§ **The problem**:
The word to find is "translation". Copy each line of the material that contains it.

§ **Source records**:
────────────────────────────────────────
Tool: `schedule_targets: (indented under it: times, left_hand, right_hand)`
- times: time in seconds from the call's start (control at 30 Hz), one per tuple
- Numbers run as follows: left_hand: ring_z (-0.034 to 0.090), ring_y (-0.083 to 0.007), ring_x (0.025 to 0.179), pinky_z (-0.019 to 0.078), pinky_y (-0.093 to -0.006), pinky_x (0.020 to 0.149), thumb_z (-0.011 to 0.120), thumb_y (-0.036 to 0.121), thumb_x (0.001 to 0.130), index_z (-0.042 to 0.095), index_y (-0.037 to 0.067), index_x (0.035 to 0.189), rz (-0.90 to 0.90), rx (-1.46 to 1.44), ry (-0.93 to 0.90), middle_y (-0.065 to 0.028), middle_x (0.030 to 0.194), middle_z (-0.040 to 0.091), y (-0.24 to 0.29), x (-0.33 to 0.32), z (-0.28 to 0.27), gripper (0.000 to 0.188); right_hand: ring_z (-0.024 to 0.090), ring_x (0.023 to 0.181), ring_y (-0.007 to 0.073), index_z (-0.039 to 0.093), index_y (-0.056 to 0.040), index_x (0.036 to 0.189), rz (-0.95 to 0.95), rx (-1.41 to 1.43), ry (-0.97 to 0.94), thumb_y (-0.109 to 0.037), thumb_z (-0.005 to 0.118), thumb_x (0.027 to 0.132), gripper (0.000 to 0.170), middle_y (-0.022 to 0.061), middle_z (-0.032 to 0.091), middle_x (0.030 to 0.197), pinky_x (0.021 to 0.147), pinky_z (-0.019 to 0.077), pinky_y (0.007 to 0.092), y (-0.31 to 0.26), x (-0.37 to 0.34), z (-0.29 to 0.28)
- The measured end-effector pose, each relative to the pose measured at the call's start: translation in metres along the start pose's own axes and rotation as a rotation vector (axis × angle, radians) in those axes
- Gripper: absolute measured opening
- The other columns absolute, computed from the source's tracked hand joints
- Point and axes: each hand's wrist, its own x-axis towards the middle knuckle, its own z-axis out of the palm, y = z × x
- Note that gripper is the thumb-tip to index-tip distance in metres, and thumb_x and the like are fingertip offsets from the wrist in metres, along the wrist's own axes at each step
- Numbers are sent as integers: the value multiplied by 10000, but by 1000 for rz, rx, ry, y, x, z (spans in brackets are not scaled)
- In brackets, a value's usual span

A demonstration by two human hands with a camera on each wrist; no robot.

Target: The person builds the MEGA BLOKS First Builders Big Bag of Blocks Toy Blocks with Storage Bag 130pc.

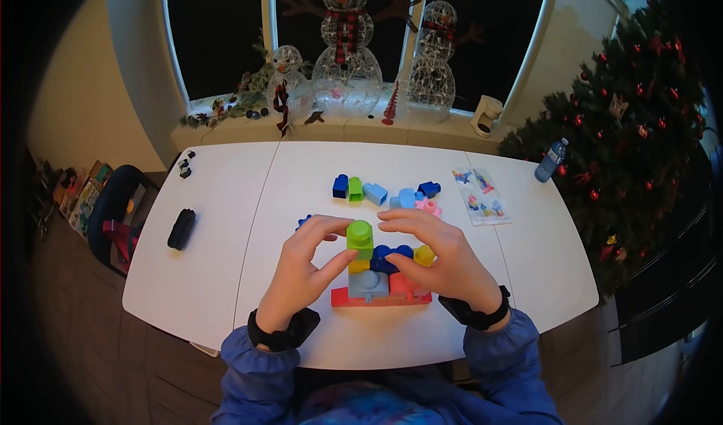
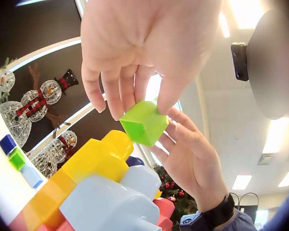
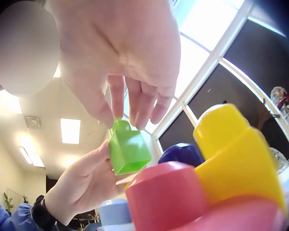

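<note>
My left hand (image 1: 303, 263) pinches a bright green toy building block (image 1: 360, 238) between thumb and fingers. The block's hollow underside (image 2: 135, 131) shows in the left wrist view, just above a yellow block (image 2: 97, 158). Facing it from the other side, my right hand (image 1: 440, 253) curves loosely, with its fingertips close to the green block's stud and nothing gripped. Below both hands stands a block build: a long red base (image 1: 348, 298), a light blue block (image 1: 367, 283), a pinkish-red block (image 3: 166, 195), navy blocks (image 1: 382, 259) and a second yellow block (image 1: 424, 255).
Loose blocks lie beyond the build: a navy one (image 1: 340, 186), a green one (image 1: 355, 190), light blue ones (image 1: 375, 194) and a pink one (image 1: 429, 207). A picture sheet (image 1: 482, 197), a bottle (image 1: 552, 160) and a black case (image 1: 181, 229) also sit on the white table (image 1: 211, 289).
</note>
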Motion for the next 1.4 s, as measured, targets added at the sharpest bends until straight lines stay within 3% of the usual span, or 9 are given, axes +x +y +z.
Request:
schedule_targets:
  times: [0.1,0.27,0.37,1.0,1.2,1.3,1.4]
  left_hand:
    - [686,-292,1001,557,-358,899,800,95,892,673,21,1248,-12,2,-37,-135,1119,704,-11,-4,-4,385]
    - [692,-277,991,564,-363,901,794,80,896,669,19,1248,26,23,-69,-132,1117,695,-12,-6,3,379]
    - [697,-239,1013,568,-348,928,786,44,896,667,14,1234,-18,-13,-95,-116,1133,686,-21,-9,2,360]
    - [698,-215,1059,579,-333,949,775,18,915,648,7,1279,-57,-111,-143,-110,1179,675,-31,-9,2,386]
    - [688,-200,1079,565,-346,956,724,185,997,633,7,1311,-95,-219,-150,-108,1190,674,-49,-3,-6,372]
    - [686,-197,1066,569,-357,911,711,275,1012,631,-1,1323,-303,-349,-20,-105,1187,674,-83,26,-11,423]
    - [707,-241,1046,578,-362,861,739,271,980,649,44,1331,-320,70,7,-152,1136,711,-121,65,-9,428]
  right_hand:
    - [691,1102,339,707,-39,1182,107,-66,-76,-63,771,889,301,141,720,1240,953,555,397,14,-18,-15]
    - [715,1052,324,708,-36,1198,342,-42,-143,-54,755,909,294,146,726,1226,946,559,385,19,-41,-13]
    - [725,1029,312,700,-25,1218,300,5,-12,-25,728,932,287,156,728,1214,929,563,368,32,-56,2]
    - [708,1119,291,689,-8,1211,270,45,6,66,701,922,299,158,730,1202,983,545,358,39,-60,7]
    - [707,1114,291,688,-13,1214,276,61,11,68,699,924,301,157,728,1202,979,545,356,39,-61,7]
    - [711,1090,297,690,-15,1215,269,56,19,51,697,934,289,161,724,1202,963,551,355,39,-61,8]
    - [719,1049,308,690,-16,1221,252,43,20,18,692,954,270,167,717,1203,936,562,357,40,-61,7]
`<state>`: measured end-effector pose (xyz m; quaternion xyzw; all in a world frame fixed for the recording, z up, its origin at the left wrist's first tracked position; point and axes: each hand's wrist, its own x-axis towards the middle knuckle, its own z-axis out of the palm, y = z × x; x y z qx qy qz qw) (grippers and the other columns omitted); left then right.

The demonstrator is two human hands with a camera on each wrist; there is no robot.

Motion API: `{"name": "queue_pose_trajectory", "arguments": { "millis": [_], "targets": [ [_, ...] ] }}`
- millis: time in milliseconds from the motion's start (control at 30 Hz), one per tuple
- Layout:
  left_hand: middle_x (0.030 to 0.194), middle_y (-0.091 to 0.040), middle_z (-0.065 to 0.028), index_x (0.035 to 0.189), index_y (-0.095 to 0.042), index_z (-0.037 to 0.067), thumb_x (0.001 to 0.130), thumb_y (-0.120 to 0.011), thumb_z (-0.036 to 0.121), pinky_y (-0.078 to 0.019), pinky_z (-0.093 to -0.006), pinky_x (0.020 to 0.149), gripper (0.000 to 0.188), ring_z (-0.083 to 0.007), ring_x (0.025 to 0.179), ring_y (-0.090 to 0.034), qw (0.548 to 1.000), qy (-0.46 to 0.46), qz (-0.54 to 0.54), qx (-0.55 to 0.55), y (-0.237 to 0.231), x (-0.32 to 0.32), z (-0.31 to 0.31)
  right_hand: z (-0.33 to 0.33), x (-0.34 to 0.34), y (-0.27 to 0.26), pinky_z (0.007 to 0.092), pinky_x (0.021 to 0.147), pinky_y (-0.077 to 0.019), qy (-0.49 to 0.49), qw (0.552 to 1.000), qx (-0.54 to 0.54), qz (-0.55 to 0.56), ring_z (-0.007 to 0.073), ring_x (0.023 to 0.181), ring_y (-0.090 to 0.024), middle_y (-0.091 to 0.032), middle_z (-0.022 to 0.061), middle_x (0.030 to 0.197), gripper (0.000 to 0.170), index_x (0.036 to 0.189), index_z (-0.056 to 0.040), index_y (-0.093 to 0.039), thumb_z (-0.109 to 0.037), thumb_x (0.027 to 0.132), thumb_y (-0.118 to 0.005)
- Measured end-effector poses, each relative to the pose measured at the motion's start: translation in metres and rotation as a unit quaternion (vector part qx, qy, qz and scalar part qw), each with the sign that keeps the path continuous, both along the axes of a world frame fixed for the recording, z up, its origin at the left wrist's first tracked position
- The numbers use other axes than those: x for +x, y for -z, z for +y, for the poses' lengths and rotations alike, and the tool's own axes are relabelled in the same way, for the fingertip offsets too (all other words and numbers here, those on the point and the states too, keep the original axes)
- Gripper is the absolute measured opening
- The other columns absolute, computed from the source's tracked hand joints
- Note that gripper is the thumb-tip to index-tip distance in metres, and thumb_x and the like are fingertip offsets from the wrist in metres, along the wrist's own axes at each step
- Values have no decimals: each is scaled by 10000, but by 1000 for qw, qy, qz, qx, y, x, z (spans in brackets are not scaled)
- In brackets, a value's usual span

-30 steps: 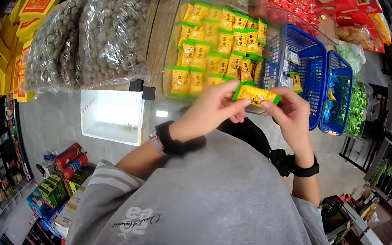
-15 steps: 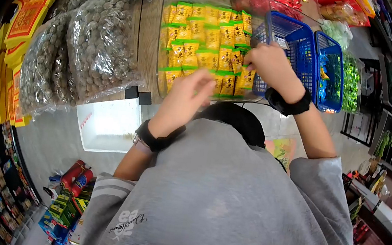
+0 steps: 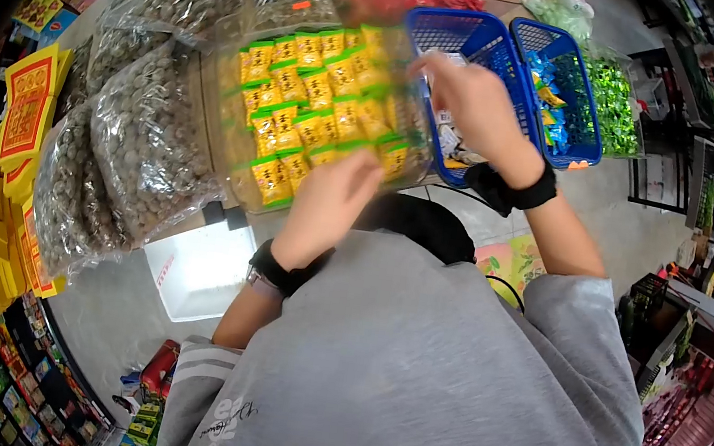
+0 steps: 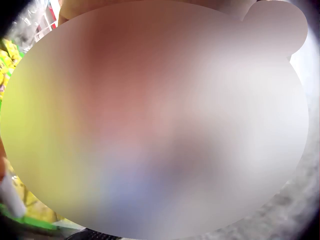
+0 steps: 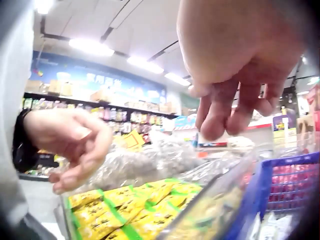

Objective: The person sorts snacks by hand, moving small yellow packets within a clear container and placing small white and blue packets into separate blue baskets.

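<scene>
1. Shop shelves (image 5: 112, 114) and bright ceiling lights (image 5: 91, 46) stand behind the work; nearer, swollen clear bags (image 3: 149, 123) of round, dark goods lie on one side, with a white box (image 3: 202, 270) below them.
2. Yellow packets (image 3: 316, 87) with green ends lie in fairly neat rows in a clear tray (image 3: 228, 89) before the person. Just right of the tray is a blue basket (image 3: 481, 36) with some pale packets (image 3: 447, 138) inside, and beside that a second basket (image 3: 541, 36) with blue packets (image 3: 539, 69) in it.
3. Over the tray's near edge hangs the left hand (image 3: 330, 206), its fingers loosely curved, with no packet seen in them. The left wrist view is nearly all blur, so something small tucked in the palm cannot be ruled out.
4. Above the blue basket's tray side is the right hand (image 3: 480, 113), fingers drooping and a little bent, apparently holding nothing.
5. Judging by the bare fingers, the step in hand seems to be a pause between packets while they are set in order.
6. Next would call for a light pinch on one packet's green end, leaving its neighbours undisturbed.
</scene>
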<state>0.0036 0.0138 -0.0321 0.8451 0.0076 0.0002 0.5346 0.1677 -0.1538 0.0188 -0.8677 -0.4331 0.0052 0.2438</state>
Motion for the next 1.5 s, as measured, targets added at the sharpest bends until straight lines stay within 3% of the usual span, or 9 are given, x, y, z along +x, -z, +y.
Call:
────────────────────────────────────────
§ **Task output**:
- The measured end-effector pose, each relative to the pose measured at the call's start: translation in metres along the start pose's own axes and rotation as a rotation vector (axis × angle, radians) in those axes
- Measured end-effector poses, each relative to the pose measured at the motion's start: translation in metres and rotation as a unit quaternion (vector part qx, qy, qz and scalar part qw), each with the sign that keeps the path continuous, both along the axes of a world frame fixed for the recording, z up, its origin at the left wrist's first tracked position

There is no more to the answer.